Ora, é isso o que entra em crise em nosso século. (Talvez convenha acrescentar que, entre os valores da realeza britânica tamanho família, nunca esteve o estudo, o conhecimento, a cultura). Os dois últimos príncipes de Gales são o melhor exemplo disso. David, o elegante rapaz que reinou por um ano com o nome de Eduardo 8º e renunciou por amor a uma americana divorciada para tornar-se o duque de Windsor, tem inúmeros traços que prenunciam seu sobrinho-neto e sucessor no título de herdeiro, Charles. Também Charles teve um pai autoritário e gélido, também ele aprecia sobretudo mulheres casadas, também ele talvez não chegue a reinar por muito tempo.
Mas entre os dois há a brutal diferença do papel que representaram. A crise que levou Eduardo a abdicar nem sequer foi noticiada nos jornais ingleses. Quando o povo soube o que acontecia, tudo estava terminado, e uma família exemplar -Jorge 6º, sua mulher Elizabeth, suas filhas Elizabeth (a atual rainha) e Margaret- já ocupava o palácio real.

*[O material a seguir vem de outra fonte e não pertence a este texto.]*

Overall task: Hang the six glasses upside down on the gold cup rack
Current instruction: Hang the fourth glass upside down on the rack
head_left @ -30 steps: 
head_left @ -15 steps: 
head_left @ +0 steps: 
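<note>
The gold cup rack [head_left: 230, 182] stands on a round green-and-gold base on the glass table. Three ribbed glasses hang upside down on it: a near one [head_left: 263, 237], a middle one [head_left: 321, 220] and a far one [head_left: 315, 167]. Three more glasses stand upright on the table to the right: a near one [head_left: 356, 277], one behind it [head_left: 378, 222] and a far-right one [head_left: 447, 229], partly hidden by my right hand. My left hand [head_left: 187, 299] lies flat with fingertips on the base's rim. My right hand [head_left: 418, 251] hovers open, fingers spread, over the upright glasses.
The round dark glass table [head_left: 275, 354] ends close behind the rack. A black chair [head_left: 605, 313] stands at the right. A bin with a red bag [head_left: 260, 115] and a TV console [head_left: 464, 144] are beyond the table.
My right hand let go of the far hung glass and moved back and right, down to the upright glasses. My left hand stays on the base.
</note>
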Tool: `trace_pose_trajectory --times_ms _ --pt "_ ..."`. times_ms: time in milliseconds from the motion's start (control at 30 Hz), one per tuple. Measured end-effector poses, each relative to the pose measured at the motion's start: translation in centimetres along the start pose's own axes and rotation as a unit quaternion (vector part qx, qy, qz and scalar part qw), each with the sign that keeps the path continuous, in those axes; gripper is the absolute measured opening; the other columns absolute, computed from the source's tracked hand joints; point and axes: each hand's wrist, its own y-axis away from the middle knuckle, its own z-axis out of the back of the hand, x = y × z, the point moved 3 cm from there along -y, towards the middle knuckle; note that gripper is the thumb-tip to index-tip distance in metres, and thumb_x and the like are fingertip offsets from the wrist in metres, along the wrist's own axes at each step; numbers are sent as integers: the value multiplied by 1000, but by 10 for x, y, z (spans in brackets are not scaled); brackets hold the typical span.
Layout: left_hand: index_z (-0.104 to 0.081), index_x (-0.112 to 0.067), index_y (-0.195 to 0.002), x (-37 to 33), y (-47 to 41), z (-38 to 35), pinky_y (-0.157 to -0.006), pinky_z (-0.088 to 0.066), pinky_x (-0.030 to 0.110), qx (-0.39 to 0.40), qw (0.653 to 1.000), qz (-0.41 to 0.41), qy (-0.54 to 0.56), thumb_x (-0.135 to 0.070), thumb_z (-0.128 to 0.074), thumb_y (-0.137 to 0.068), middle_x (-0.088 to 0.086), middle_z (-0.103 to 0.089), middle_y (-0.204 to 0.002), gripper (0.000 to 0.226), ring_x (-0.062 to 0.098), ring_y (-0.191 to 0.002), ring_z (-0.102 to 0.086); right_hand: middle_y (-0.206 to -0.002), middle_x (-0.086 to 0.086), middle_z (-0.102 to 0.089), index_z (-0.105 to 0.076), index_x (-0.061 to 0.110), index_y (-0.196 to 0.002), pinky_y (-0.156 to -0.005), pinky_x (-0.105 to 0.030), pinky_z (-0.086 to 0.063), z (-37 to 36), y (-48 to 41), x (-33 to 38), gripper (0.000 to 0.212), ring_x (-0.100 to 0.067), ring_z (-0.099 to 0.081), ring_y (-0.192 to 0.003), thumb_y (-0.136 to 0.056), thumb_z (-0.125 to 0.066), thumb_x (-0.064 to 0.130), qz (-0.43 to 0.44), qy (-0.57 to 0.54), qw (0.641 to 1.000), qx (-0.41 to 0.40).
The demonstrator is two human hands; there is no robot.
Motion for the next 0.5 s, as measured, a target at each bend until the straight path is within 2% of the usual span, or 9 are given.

Hoje, porém, as coisas são diferentes. Parece que nada sobrou de exemplar na família Windsor. A ética da abnegação também foi penetrada pelo desejo, tão classe média, de satisfação pessoal, que caracteriza nossos tempos e que, aliás, nada tem de condenável. Mas o problema, e "A Loucura do Rei Jorge" o traz à mente, é se a realeza britânica pode continuar existindo se tiver por motor, não mais o espírito de sacrifício pela pátria, mas o da ambição individual; e aqui pouco importa se o que se sacrifica é a vida no campo de batalha ou as paixões no dia-a-dia, e se o que se ambiciona é dinheiro ou felicidade amorosa.